Kidnappings, Iraq Top Stories

This summer’s child kidnappings and the recent debate over a possible U.S. invasion of Iraq are the month’s top news stories, drawing more public interest than the commemoration of the 9/11 anniversary. Nearly eight-in-ten Americans say they closely followed news of child abductions (79%) and the Iraq debate (77%) ­ with nearly half following these stories very closely ­ placing these among the year’s biggest news stories. There was slightly less interest this month in the 9/11 anniversary story. About three-quarters of the public paid some attention to news of the anniversary, with 39% following it very closely.
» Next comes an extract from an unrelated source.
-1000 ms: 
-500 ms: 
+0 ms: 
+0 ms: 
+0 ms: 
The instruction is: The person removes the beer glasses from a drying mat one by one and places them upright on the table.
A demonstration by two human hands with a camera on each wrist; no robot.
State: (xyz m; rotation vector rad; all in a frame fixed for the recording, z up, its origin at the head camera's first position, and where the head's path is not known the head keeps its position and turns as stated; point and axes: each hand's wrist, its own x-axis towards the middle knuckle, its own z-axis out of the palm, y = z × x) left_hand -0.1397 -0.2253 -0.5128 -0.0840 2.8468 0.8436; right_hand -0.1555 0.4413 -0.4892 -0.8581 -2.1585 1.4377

The child abduction stories have attracted more interest than the Catholic priest scandal, stock market fluctuations, corporate accounting scandals and other major domestic stories. Among this year’s non-terrorism stories, only the controversial federal court ruling on the Pledge of Allegiance drew as much interest. The child kidnappings clearly have struck a chord with women; 57% of women have paid very close attention to this story, compared with 41% of men. Minorities followed this story at higher rates than whites.

The debate over possible U.S. military action against Iraq also drew considerable attention this month. Interest in this story is only slightly less than for the war in Afghanistan at its peak in January and news about U.S. efforts to defend against terrorist attacks, which peaked in July following a flurry of coverage about potential “dirty bomb” attacks. Interest in news about Iraq is higher among men, 55% of whom are following the story very closely, compared with 41% of women.

Nearly three quarters of Americans (74%) followed coverage of the 9/11 anniversary, with 39% paying very close attention. Black and Hispanic respondents paid significantly more attention than whites. The anniversary was also much bigger news to residents of the Northeast than in other parts of the country. Overall, women were slightly more engaged by anniversary coverage than men. A related story ­ the government’s warnings of increased risk of terrorism during the 9/11 anniversary ­ drew somewhat less interest (39% very closely, 29% fairly closely).

News on the spread of the West Nile virus drew attention from seven-in-ten Americans, and there is a strong regional divide in interest to this story. Roughly four-in-ten of those in the South and Midwest (42% and 38%, respectively) followed this story very closely, compared with 31% in the East and just 19% in the West.

Other stories received less attention this month. About six-in-ten (61%) say they tracked stories on corporate scandals, and somewhat fewer (57%) followed news of stock market fluctuations. Less than half of Americans (46%) are following news about candidates and elections in their state and district, which is comparable to news interest at this point in the 1998, 1994 and 1990 midterm election cycles.

Education Gap in News

Gender, race and geographic region are all major factors influencing news interest, but education is particularly important. Americans with a high school education or less were far more interested than college graduates in news on child abductions, the West Nile virus, the Sept. 11 anniversary and the Code Orange alert. College graduates, by contrast, paid far more attention to the Iraq debate, stock market fluctuations, business scandals and election news.

More than half of those with a high school education (56%) paid very close attention to the child abductions story, compared with 36% of college graduates. When education and gender are factored together, the differences become even more pronounced. Fully 68% women with a high school education or less tracked the child abduction story very closely.